• **What needs to be done**
In the data below, which lines hold "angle"? Copy every one.

Recorded data:
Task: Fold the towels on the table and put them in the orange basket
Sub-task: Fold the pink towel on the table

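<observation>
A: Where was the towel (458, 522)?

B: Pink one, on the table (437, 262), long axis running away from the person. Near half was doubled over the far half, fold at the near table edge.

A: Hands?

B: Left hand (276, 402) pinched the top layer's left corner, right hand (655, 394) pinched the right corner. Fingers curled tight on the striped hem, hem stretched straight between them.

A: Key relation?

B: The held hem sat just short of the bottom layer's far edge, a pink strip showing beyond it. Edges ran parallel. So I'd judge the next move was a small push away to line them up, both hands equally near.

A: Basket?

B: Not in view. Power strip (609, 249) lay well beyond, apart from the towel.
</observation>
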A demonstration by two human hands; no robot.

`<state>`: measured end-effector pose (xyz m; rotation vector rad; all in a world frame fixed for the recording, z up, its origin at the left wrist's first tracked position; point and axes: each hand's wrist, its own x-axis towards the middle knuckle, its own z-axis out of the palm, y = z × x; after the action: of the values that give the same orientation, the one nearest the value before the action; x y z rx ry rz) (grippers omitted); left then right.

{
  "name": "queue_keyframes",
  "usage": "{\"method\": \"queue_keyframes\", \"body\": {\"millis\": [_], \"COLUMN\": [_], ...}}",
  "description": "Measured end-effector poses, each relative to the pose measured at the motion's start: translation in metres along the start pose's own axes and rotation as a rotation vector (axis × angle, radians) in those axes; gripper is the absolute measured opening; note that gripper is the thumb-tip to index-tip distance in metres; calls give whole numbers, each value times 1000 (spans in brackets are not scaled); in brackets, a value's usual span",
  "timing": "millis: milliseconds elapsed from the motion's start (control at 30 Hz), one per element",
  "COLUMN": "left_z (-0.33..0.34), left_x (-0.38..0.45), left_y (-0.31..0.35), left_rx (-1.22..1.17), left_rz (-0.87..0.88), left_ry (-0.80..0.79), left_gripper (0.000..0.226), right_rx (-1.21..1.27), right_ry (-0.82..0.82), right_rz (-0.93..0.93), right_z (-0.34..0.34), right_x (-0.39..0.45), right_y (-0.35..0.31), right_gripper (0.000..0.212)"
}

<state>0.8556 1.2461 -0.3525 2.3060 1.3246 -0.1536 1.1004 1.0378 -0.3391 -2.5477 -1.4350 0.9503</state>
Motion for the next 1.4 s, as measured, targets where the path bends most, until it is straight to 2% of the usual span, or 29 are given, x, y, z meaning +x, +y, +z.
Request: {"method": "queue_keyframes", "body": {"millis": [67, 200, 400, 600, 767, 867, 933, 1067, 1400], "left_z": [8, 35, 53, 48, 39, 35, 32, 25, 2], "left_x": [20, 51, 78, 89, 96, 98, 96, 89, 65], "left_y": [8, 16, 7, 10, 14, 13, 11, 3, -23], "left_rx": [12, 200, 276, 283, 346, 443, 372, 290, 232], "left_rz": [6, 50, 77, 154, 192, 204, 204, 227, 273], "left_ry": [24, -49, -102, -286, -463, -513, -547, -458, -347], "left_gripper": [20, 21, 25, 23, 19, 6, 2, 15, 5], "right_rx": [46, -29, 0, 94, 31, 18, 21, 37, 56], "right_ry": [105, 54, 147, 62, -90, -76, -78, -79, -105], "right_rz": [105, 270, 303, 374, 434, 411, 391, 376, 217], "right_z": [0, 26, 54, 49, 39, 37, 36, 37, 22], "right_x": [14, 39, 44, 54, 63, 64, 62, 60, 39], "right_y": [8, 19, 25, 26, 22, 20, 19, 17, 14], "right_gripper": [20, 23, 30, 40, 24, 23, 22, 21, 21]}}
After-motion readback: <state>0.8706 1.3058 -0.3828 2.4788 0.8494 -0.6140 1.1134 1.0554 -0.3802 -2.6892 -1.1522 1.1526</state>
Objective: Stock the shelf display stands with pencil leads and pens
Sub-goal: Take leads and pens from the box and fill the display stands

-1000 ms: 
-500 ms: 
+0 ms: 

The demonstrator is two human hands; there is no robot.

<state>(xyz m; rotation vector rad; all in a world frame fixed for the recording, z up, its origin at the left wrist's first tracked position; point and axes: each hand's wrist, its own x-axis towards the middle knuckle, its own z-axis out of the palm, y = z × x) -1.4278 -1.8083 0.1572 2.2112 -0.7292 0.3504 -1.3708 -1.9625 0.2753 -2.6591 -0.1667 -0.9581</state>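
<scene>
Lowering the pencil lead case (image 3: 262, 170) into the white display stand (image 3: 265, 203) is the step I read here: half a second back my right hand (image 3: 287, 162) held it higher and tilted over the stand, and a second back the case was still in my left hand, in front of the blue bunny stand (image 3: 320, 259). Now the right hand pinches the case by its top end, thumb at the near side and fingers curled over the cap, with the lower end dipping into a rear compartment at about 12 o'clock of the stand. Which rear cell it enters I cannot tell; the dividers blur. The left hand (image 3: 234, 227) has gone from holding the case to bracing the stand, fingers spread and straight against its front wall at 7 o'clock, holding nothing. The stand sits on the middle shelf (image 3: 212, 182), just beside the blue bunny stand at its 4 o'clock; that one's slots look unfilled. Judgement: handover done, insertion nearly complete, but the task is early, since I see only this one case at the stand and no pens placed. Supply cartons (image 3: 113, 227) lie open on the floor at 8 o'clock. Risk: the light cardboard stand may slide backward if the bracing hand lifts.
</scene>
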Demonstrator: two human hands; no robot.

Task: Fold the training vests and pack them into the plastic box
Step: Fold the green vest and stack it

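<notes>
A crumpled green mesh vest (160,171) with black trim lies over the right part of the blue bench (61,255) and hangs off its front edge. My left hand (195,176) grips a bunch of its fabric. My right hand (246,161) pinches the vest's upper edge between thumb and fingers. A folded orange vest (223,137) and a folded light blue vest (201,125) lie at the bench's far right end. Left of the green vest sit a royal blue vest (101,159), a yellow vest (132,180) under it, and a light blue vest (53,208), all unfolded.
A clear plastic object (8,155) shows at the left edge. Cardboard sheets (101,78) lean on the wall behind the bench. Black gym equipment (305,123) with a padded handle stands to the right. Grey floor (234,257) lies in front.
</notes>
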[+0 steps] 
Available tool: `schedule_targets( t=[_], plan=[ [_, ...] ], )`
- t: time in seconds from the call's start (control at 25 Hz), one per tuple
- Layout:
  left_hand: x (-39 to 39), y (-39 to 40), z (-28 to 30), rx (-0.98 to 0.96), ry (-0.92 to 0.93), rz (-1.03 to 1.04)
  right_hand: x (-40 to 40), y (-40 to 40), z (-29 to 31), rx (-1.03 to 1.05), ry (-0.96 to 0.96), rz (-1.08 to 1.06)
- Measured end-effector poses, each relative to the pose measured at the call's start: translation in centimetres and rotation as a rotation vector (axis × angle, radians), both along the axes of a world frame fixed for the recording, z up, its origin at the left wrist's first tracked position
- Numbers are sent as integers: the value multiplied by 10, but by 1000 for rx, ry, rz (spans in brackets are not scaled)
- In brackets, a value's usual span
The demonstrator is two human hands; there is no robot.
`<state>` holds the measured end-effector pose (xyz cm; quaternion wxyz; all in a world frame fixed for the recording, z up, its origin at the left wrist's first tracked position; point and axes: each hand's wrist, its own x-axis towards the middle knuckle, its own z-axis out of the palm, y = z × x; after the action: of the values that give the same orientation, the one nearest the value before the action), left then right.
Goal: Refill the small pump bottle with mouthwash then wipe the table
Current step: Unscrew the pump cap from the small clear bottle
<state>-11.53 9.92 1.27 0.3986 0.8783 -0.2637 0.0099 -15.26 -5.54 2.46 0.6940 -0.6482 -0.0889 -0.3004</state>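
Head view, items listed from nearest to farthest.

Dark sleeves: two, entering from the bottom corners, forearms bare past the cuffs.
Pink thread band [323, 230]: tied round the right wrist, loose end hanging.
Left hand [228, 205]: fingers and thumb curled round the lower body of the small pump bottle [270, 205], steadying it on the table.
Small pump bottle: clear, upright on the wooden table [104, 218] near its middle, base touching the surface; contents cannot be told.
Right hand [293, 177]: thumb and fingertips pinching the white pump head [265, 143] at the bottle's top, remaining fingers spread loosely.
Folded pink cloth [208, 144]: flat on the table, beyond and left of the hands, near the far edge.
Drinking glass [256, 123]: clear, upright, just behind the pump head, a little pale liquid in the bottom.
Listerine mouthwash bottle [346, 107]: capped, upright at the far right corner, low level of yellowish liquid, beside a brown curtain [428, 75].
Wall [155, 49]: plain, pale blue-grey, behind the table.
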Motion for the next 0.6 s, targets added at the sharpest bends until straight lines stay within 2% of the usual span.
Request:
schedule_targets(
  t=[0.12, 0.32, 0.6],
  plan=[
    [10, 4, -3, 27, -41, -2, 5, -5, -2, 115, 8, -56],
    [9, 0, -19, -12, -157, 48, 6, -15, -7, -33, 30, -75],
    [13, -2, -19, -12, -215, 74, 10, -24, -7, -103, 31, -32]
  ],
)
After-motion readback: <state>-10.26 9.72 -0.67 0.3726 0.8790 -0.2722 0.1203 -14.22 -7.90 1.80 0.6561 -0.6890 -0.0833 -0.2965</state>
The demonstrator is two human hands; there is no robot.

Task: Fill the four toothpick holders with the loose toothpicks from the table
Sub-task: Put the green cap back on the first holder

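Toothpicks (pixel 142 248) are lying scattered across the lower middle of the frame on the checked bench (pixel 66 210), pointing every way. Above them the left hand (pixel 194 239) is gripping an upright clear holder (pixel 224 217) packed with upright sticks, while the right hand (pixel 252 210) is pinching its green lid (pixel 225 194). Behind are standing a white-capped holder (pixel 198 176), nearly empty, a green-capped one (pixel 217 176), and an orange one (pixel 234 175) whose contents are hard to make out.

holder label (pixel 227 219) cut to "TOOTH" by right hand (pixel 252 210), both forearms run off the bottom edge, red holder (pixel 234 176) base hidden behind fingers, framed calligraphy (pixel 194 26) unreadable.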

• **Reply**
  "description": "Measured end-effector poses, each relative to the pose measured at the motion's start: translation in metres along the start pose's own axes and rotation as a rotation vector (axis × angle, radians) in those axes; gripper is the absolute measured opening; note that gripper is the thumb-tip to index-tip distance in metres; calls give whole numbers, each value times 1000 (spans in brackets are not scaled); in brackets, a value's usual span",
- Measured end-effector poses, each relative to the pose measured at the call's start: translation in centimetres and rotation as a rotation vector (axis × angle, radians), both along the axes of a world frame fixed for the recording, z up, its origin at the left wrist's first tracked position

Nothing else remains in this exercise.